2
$\begingroup$

Suppose i have a square matrix $A_{ij}$ and a test matrix $M_{ij}$. I want to find the integral curve that joins $M_{ij}$ to $A^{-1}_{ij}$ Following the gradient descent path of the following cost function:

$ F_{A}(M) := \sum_{ij} [( M A - I )_{ij}]^2 $

Of course, the curve does not always end in to $A^{-1}$ because sometimes $M$ lies in a local-minima basin (i.e. not connected to the global minima).

Locally, the gradient descent path is described by the gradient of $F_{A}$

$ \nabla_{M} F_{A} = 2 (M A - I ) A^{T} $

or in component notation (trying very hard to not use Einstein summation notation), looks like:

$ \frac{\partial F_{A}^{(ij)} }{ \partial M_{xy}} = 2 \sum_{k} ( \sum_{p} (M_{ip} A_{pk}) - \delta_{ik} ) A_{jk} $

now, it is pretty clear from the above expression that its third derivative is zero.

So if i try to compute the gradient descent path to higher orders, it seems that i'm left with a quadratic curve with no further corrections.
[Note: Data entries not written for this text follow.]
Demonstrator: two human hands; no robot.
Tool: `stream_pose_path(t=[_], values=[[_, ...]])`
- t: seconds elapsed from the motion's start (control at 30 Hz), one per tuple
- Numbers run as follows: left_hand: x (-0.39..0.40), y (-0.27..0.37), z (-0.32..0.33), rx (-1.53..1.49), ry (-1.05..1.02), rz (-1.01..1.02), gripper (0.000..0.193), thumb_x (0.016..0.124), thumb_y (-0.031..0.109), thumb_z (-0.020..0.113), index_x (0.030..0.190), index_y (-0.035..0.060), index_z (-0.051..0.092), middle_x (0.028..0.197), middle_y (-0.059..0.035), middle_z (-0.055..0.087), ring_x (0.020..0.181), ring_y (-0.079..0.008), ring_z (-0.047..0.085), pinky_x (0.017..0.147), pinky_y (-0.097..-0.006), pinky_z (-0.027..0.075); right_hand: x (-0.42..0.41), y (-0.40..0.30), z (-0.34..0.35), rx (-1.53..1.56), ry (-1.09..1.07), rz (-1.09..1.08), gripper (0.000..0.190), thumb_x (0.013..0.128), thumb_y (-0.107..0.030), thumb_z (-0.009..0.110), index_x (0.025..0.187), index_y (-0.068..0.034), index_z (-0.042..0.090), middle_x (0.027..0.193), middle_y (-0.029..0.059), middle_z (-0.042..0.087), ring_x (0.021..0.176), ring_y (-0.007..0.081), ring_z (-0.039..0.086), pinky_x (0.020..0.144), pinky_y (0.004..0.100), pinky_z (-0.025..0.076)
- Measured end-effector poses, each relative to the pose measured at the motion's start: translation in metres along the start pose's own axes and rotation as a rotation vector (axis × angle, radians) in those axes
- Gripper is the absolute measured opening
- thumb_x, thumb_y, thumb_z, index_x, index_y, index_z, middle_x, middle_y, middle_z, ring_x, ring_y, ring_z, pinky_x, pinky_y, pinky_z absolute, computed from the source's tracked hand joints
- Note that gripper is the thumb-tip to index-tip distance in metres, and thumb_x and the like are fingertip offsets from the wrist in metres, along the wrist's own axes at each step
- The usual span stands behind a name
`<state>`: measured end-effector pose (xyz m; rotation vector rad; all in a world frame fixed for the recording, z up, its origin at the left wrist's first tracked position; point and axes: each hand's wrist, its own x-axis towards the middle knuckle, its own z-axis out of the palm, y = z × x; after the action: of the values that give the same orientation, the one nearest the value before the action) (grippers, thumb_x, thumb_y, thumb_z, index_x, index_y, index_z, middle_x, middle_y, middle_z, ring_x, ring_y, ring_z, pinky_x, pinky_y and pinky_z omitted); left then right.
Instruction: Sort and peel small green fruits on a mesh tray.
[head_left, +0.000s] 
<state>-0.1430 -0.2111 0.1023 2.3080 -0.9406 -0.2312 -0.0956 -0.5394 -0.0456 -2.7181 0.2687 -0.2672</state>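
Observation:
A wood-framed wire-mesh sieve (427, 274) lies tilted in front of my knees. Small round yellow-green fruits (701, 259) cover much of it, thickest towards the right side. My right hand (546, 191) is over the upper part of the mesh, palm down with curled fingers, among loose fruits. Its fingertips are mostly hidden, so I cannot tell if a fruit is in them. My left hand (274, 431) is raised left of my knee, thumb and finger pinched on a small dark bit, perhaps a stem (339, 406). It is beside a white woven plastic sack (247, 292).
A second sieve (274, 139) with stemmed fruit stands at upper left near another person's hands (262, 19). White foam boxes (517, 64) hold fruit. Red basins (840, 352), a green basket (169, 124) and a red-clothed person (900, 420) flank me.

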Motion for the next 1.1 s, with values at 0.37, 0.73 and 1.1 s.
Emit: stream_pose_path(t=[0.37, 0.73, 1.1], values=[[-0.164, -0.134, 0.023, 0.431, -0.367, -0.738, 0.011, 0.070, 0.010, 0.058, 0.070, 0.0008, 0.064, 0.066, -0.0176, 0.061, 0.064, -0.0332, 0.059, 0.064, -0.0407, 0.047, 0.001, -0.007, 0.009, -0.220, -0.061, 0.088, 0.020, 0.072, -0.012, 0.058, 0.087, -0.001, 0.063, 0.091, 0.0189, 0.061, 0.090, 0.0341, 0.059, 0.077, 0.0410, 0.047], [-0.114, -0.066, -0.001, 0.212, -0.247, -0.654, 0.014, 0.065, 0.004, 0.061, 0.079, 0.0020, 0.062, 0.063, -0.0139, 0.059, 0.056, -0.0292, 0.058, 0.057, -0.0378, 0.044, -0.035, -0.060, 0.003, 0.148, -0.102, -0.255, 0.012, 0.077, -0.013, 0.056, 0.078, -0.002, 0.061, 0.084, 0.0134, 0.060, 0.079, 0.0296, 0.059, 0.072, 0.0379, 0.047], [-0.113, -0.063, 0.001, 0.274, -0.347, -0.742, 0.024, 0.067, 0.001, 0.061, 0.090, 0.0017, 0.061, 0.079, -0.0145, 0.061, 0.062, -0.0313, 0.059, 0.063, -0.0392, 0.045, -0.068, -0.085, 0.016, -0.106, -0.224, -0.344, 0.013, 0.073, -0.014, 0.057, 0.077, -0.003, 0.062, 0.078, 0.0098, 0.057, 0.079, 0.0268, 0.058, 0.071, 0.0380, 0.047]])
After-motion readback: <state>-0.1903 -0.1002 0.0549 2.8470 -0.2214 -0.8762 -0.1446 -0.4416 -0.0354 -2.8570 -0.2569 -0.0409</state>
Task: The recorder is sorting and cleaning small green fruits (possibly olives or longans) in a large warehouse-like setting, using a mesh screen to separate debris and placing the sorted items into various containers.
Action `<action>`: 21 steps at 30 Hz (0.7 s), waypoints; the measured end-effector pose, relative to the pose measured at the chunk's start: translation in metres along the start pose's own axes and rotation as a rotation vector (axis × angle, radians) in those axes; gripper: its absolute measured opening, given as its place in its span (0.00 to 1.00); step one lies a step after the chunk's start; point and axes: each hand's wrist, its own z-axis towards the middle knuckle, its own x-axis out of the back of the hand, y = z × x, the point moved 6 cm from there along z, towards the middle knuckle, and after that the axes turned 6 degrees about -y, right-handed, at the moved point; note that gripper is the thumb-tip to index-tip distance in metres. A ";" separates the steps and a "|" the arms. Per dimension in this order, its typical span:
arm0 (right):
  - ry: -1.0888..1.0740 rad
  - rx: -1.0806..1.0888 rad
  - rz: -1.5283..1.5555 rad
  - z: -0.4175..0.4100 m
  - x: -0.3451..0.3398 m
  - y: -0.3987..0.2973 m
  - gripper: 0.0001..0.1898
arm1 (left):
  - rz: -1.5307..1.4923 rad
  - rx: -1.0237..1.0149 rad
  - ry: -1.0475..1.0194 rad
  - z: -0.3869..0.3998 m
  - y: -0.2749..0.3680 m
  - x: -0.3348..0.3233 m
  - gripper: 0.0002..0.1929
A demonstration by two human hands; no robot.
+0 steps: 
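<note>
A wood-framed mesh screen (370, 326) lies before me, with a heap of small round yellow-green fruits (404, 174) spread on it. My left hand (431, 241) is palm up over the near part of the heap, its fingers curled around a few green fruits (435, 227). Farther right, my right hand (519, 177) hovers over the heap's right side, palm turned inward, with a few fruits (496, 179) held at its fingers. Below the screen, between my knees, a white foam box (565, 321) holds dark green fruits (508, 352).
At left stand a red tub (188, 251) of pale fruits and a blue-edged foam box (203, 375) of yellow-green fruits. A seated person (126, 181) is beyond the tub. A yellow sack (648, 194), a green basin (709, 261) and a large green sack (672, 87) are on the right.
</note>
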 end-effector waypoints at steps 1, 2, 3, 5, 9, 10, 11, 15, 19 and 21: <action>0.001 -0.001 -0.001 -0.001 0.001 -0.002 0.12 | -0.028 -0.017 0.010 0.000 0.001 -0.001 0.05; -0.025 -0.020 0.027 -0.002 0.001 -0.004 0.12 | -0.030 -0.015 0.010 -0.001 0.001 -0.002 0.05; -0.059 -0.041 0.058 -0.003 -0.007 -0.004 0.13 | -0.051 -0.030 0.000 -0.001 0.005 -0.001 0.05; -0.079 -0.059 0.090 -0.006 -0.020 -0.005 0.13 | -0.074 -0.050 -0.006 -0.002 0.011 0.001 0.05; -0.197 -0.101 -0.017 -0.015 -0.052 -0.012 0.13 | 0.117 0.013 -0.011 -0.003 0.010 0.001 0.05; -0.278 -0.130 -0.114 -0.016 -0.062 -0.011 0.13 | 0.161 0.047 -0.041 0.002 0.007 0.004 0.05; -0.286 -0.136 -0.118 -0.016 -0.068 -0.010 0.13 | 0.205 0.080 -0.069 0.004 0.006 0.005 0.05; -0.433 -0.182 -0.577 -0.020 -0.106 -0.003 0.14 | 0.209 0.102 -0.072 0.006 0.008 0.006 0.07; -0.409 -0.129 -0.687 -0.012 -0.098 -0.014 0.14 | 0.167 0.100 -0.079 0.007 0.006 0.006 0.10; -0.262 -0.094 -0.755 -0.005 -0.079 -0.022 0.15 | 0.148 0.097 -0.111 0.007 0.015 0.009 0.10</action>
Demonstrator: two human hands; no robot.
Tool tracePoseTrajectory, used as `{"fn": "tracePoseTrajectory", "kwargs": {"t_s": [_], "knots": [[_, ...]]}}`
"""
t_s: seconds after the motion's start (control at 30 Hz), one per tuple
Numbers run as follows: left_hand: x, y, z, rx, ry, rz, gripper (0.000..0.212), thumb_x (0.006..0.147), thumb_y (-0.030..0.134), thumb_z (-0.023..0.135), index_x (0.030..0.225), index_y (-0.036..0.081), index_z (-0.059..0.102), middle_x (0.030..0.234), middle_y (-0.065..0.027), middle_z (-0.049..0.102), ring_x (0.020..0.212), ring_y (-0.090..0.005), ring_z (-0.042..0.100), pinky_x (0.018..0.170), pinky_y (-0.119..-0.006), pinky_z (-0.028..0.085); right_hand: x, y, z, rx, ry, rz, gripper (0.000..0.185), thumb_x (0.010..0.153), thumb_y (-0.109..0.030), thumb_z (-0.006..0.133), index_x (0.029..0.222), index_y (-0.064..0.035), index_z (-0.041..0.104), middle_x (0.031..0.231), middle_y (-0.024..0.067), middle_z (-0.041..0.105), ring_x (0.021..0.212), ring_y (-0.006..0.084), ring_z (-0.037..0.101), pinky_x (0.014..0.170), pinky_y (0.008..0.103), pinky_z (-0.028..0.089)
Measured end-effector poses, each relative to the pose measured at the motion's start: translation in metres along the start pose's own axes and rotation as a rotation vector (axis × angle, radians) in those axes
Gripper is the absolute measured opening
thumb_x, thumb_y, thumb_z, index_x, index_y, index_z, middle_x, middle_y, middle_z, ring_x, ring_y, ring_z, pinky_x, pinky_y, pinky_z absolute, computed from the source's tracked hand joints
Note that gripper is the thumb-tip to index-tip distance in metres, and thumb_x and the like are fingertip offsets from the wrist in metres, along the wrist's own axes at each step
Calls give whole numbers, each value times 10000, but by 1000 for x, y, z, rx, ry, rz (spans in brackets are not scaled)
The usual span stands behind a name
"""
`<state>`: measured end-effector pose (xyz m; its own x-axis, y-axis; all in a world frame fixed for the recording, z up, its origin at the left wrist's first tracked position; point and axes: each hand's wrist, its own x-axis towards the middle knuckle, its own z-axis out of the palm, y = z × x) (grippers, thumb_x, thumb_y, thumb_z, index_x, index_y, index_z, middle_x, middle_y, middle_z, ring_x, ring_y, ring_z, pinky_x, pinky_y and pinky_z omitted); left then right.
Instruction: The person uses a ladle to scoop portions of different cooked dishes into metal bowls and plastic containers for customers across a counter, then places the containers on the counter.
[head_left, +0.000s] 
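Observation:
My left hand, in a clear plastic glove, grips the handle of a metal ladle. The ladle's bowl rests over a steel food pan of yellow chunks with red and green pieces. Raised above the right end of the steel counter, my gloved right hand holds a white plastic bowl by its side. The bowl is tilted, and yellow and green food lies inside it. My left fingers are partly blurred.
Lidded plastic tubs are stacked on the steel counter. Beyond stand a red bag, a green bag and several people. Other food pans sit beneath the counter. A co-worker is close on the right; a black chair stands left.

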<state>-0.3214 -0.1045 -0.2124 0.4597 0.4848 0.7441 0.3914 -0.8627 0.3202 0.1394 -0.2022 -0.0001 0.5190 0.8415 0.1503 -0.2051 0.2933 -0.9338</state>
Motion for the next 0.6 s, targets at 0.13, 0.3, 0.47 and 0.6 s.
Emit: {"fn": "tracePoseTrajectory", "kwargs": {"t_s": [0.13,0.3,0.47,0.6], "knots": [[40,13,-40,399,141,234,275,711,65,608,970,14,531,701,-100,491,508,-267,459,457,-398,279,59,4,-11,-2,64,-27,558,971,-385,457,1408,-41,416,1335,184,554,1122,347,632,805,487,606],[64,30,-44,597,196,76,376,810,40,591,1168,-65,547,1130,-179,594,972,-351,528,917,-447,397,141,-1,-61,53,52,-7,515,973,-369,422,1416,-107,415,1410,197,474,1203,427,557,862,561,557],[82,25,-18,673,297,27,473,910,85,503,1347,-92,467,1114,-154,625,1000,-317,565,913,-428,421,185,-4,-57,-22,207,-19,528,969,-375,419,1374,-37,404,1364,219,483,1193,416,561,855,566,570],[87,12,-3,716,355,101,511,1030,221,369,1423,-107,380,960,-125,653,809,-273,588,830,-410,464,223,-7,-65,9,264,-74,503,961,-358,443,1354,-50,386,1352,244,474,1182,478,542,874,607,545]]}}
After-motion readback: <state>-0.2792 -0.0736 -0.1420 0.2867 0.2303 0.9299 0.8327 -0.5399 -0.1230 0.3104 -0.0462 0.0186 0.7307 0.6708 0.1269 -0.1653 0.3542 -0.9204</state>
Question: what is wrong with this approach to obtain a matrix inverse? It seems strange to me that the gradient descent curve is a simple polynomial form. Maybe i'm doing something wrong? I feel like i'm missing something very obvious, but i can't think right now what is it.

1 Answers 1

2

Your objective function is convex, so any local minimum is a global minimum. If $A$ is nonsingular then there is only the local minimum at $A^{-1}$.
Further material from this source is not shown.